Fakta bahwa transaksi disebut berlangsung sebelum Ismail menjadi kepala desa juga dinilai penting. Keterangan itu, setidaknya dari perspektif pembelaan, menimbulkan pertanyaan mengenai hubungan jabatan Ismail sebagai kepala desa dengan dugaan pemalsuan yang disangkakan kepadanya.

Namun, waktu pembelian sebelum Ismail menjabat kepala desa tidak dengan sendirinya menggugurkan dugaan pidana. Penentuannya tetap bergantung pada alat bukti mengenai keaslian dokumen, proses penerbitannya, kewenangan pihak yang menandatangani, serta ada atau tidaknya kesengajaan memberikan keterangan yang tidak benar.

Karena itu, pihak Ismail meminta pemeriksaan tidak berhenti pada klaim para pihak. Penyidik dinilai perlu menguji dokumen asli, menghadirkan aparat desa yang menyaksikan transaksi pada 2009, memeriksa pihak penjual dan pembeli, serta menelusuri riwayat penguasaan tanah.

Kuasa hukum juga menilai penjelasan mengenai alat bukti menjadi penting karena status tersangka membawa konsekuensi hukum dan sosial yang serius. Apalagi Ismail saat ini memegang jabatan publik sebagai Kepala Desa Laju.

Meski mempertanyakan dasar dan konstruksi perkara, Heris menegaskan pihaknya tetap menghormati kewenangan penyidik Satreskrim Polres Bima Kota.

“Kami menghormati langkah hukum yang dilakukan penyidik. Klien kami akan mengikuti proses hukum. Namun, proses itu harus transparan, objektif, dan memberikan ruang yang adil bagi klien kami untuk membuktikan fakta yang sebenarnya,” tegasnya.

Pihak kuasa hukum berharap penyidik membuka secara jelas unsur perbuatan yang disangkakan, bukan hanya menyampaikan status hukum Ismail. Kejelasan itu diperlukan agar perkara tidak berkembang menjadi penghakiman publik sebelum seluruh fakta diuji di pengadilan.

Penetapan tersangka sendiri merupakan tahap dalam proses penyidikan dan bukan putusan bersalah.
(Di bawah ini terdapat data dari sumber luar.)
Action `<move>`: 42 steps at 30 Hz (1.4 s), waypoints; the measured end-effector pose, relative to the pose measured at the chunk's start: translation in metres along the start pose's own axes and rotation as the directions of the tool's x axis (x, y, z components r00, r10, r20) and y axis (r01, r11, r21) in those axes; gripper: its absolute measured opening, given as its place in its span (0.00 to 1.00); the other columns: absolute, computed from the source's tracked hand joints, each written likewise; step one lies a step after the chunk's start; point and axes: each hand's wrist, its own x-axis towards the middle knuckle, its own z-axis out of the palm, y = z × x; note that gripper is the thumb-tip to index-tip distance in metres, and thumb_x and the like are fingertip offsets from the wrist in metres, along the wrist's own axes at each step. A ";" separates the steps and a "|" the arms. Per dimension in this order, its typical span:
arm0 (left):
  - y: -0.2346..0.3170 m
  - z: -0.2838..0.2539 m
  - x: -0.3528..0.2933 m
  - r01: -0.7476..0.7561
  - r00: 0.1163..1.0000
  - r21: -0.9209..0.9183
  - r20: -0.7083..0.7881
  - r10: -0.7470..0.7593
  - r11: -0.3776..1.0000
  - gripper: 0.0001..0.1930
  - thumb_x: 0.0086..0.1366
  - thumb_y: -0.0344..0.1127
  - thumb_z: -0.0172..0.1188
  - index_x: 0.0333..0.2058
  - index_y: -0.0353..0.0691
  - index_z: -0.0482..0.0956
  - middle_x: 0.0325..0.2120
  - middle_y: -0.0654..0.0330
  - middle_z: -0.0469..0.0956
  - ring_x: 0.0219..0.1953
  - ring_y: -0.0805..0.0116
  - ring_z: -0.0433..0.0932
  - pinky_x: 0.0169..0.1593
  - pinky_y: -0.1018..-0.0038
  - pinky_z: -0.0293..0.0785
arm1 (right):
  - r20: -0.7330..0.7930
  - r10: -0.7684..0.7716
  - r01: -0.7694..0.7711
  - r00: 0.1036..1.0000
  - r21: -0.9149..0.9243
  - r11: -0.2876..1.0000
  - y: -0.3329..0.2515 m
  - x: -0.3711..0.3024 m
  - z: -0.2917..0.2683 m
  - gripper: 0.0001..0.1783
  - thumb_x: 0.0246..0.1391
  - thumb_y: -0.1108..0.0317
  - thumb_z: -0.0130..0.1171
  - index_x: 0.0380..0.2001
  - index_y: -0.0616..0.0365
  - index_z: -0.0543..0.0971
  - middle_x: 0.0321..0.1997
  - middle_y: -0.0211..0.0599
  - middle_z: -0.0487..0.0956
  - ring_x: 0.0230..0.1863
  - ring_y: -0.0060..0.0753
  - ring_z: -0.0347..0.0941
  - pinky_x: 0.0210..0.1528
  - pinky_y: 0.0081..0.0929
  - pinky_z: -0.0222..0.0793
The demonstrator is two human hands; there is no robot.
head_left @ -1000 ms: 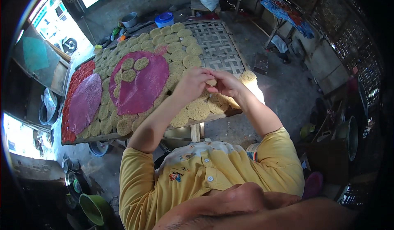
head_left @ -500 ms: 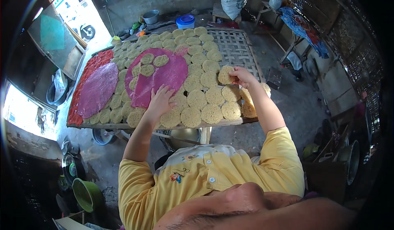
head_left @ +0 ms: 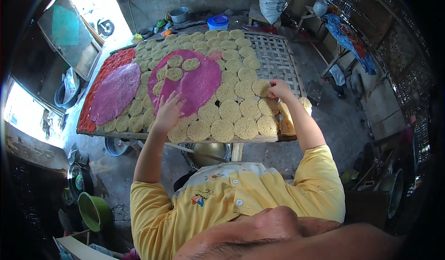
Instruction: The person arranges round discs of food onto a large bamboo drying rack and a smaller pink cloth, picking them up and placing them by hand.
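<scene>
A woven bamboo rack [head_left: 273,58] in front of me bears rows of pale, grainy round rice crackers [head_left: 245,128]. In the pinched fingers of my right hand [head_left: 281,89] is the edge of one rice cracker [head_left: 261,88], at the right end of a row beside bare weave. My left hand [head_left: 168,113] rests with spread fingers at the near-left edge of a magenta round sheet [head_left: 197,81], holding nothing. A few small crackers [head_left: 190,64] lie on that sheet. Left of it lies a lighter pink round sheet [head_left: 115,90].
Red crackers [head_left: 95,100] line the rack's left end. Below its front edge stands a wide metal basin [head_left: 206,153]. A blue lidded tub [head_left: 218,22] and a white sack [head_left: 273,2] are behind the rack. A green basin [head_left: 94,212] is on the floor at left.
My left hand has slid leftward over the crackers to the edge of the magenta sheet. My right hand keeps its pinch on the cracker, nearly in place. The whole view has shifted slightly.
</scene>
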 end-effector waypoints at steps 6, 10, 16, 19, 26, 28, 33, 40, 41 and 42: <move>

Ismail tetap memiliki hak membela diri serta harus dianggap tidak bersalah sampai terdapat putusan pengadilan yang berkekuatan hukum tetap.

Untuk menjaga keberimbangan informasi, penyidik Polres Bima Kota masih perlu dimintai penjelasan mengenai dokumen yang diduga dipalsukan, alat bukti yang digunakan, dan jawaban atas dalil kuasa hukum Ismail.